La chair des autres - Claire Berest



«Trouver la bonne distance est une question qui vous obsède quand vous écrivez. Mais quand vous écrivez sur une tragédie réelle et non fictionnelle, advenue à d'autres, cette réflexion vous harcèle. Rien ne peut être parfaitement honnête, ni le proche ni le lointain.


Pour se donner le droit de parler de l'autre, la politesse serait de dévoiler d'où l'on parle. De faire corps, sans s'effacer.»


Depuis toujours, Claire Berest ausculte le point de bascule de nos vies, que ce soit dans l'espace du couple ou dans l'espace social. En 2024, elle a suivi les audiences du procès des viols de Mazan pour Paris Match. De cette expérience et de son obsession du fait divers, dans un subtil jeu de miroir entre introspection et enquête, elle signe un récit fascinant sur les coulisses du mal et sur une femme devenue l'emblème du combat féministe.


Éditions Albin Michel - ⭐️: 3/5 - Amazon - Cultura



Ce n’est pas un roman, mais un texte profondément incarné. Un récit entre le documentaire, le journal de bord. Claire Berest a assisté au procès. Elle nous y emmène. Elle nous y confronte. Ce qu’elle livre ici, ce n’est pas seulement ce qu’elle a vu — c’est aussi ce que cela a éveillé en elle. Et en nous, lecteurs.


Ce que j’ai trouvé fort, d’abord, c’est le respect immense qu’elle porte à Gisèle Pélicot, cette femme victime de plusieurs viols dans sa maison de Mazan, devenue malgré elle une icône, un visage du courage, un cri qui ne s’éteint pas. L’autrice prend soin d’expliquer sa posture, ses limites, sa pudeur. Elle veille à ne pas trahir, à ne pas réduire.
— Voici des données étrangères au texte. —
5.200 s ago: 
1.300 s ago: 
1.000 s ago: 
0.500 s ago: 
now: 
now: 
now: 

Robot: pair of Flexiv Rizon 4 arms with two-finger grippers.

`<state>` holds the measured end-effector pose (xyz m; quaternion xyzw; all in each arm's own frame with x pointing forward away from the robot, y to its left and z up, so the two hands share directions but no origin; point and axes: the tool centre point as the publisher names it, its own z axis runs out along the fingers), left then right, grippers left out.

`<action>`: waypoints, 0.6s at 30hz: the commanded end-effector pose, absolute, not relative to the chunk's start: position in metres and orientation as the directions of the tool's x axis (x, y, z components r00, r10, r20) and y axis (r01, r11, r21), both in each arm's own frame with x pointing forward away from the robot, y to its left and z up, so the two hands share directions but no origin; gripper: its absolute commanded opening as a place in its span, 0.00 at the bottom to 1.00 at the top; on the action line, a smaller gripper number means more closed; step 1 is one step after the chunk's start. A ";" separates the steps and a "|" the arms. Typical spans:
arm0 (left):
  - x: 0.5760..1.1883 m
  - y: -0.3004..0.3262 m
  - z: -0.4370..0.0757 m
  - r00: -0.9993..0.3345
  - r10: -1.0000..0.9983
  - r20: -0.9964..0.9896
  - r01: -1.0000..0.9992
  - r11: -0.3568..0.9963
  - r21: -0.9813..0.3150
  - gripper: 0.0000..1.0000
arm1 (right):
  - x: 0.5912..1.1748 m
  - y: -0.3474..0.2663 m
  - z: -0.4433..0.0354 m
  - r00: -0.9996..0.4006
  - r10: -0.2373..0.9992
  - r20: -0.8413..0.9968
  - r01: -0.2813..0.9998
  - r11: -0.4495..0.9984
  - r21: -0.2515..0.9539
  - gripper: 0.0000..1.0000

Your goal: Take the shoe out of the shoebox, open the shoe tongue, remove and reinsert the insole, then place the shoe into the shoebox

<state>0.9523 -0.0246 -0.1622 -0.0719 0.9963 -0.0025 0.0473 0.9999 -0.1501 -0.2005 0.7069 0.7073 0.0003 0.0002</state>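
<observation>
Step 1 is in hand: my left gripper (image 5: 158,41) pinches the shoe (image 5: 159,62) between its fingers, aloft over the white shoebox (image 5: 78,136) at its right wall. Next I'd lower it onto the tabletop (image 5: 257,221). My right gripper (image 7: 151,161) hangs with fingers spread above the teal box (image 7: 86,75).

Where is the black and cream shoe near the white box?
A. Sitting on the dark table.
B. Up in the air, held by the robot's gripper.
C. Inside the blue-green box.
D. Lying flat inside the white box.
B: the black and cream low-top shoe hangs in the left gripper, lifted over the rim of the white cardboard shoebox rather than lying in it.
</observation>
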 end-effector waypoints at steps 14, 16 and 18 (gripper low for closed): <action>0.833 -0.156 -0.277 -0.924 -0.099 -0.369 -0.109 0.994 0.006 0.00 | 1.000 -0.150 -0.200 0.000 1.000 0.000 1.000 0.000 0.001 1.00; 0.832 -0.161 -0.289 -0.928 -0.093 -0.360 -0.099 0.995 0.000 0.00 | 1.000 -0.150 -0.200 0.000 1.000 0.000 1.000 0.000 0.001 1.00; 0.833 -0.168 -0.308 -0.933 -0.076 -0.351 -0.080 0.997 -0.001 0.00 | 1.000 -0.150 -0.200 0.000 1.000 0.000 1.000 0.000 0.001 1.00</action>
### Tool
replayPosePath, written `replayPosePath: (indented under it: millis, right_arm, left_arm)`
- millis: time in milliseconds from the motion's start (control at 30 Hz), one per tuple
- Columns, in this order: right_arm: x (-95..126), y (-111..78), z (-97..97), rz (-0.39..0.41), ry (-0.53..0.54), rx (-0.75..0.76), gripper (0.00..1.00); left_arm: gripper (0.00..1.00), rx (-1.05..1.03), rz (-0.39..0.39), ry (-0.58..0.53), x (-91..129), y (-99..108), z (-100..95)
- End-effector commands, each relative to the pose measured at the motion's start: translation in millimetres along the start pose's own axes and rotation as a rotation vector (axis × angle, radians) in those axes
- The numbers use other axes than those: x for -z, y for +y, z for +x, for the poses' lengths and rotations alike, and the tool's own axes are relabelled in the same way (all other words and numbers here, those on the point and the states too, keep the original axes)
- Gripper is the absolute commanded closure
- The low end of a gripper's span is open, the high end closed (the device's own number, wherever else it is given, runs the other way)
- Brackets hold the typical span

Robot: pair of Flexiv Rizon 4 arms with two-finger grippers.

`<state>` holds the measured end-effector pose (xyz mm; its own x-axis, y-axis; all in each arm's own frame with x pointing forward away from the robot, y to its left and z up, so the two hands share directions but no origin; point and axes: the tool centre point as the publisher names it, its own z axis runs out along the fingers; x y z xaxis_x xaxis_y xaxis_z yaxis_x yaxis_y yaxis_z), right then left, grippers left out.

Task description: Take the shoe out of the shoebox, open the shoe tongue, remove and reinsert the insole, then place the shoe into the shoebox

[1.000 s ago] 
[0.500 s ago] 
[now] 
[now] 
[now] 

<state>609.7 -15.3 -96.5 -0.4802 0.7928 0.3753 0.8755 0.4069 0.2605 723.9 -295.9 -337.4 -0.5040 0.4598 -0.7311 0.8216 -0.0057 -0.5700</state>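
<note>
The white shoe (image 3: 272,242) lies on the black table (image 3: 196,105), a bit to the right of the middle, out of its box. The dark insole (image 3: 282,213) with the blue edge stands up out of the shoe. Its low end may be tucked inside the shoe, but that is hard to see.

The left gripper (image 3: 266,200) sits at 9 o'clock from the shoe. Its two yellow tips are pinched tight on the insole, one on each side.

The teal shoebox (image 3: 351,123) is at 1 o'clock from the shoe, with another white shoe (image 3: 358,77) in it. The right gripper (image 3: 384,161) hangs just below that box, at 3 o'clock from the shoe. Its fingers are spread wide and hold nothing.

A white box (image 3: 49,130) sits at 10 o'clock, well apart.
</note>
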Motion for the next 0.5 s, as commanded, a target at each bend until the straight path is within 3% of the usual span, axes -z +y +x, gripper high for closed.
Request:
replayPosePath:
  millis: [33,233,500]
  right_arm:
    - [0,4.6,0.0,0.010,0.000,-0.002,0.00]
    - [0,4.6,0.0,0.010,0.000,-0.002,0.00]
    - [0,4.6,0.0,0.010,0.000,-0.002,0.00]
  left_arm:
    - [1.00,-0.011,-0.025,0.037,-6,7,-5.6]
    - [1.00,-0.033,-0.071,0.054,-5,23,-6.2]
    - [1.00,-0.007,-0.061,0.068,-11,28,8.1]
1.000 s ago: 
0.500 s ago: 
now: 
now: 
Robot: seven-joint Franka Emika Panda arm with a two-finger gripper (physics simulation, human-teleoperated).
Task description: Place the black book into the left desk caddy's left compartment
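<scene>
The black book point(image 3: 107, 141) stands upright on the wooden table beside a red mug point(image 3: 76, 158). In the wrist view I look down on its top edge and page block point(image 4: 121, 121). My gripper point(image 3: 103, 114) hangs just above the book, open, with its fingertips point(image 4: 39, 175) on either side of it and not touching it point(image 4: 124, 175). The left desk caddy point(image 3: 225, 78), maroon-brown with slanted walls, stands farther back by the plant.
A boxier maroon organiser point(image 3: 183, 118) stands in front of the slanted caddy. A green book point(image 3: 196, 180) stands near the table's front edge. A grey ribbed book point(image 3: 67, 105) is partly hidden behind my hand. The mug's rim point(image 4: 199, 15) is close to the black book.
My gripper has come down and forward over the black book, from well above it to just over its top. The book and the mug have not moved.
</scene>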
Ce livre interroge le procès, mais aussi la société dans laquelle ce procès a lieu. Claire Berest s’attarde sur ce qui nous attire – presque inconsciemment – vers le mal. Cette fascination trouble que le crime exerce, surtout quand il s’incarne dans l’ordinaire : des hommes aux âges variés, issus de différents milieux sociaux, ayant tous participé à l’indicible. L’autrice tente de comprendre. Pas d’excuser, ni de justifier — mais d’approcher, de nommer, de ne pas détourner les yeux.


Et pourtant. J’ai ressenti une forme de discontinuité dans cette lecture.


"Et si le mal nous entoure, bêtes grouillantes tapies dans chaque encoignure, il nous reste en réalité souvent invisible, dissimulé dans l'ordinaire."


Le récit du procès, si fort, si poignant, s’interrompt souvent pour laisser place à des réflexions personnelles. Certaines sont justes, éclairantes. D’autres, en revanche, m’ont semblé plus flottantes, parfois donnant la sensation qu’on s’éloigner du sujet. Ce va-et-vient entre le cœur du drame et les souvenirs de l’autrice m’a parfois perdue. J’aurais aimé que le procès reste davantage le fil rouge, tant il est essentiel, tant il dit l’absurde de certaines justifications masculines, l’injustice, la violence.


Mais ce que l’on garde, au-delà des hésitations formelles, c’est le visage de Gisèle, sa détermination, sa parole, son silence. Et cette question, qui persiste : comment des hommes "comme les autres" deviennent-ils des bourreaux ?


Un livre imparfait, mais nécessaire. Qui n’offre pas de réponse, mais qui a le mérite rare d’oser regarder, et de nous inviter à le faire à notre tour.